Word for word, output the data, with none of its pictures.

Segment Start: DATA PROVIDED

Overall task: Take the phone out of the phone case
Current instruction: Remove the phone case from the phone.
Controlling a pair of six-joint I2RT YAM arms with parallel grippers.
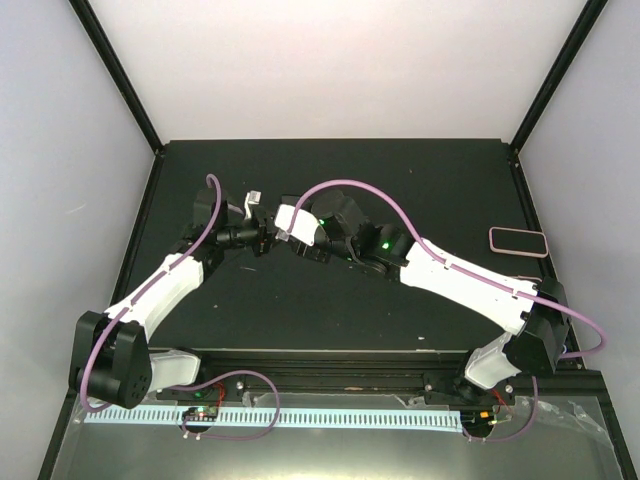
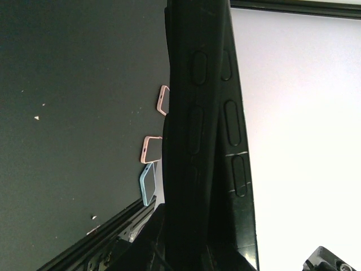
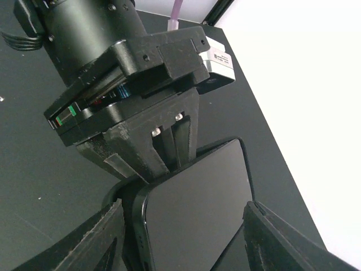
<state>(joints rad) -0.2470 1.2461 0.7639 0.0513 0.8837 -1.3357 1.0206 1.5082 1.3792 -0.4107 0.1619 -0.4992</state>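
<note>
A black phone (image 3: pixel 197 209) with a dark screen sits in a black phone case (image 3: pixel 115 197), held up above the table between both arms. My right gripper (image 3: pixel 184 208) spans its width, one finger (image 3: pixel 101 237) pressed against each long side. My left gripper (image 3: pixel 172 155) is shut on the far end, pinching the case rim. In the left wrist view the case (image 2: pixel 197 113) shows edge-on, with oval button cut-outs. From above, the left gripper (image 1: pixel 262 238) and right gripper (image 1: pixel 284 237) meet at mid-table, hiding the phone.
An empty pink case (image 1: pixel 518 241) lies at the table's right edge. The left wrist view shows two pink cases (image 2: pixel 163 100) (image 2: pixel 149 149) and a light blue one (image 2: pixel 148 183) on the black table. Black frame posts and white walls surround the table.
</note>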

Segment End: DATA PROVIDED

RESULT OF THIS EXERCISE –
Overall task: Take the phone out of the phone case
Current instruction: Remove the phone case from the phone.
Controlling a pair of six-joint I2RT YAM arms with parallel grippers.
<state>(joints rad) -0.2470 1.2461 0.7639 0.0513 0.8837 -1.3357 1.0206 1.5082 1.3792 -0.4107 0.1619 -0.4992</state>
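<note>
A black phone (image 3: pixel 197 209) with a dark screen sits in a black phone case (image 3: pixel 115 197), held up above the table between both arms. My right gripper (image 3: pixel 184 208) spans its width, one finger (image 3: pixel 101 237) pressed against each long side. My left gripper (image 3: pixel 172 155) is shut on the far end, pinching the case rim. In the left wrist view the case (image 2: pixel 197 113) shows edge-on, with oval button cut-outs. From above, the left gripper (image 1: pixel 262 238) and right gripper (image 1: pixel 284 237) meet at mid-table, hiding the phone.
An empty pink case (image 1: pixel 518 241) lies at the table's right edge. The left wrist view shows two pink cases (image 2: pixel 163 100) (image 2: pixel 149 149) and a light blue one (image 2: pixel 148 183) on the black table. Black frame posts and white walls surround the table.
</note>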

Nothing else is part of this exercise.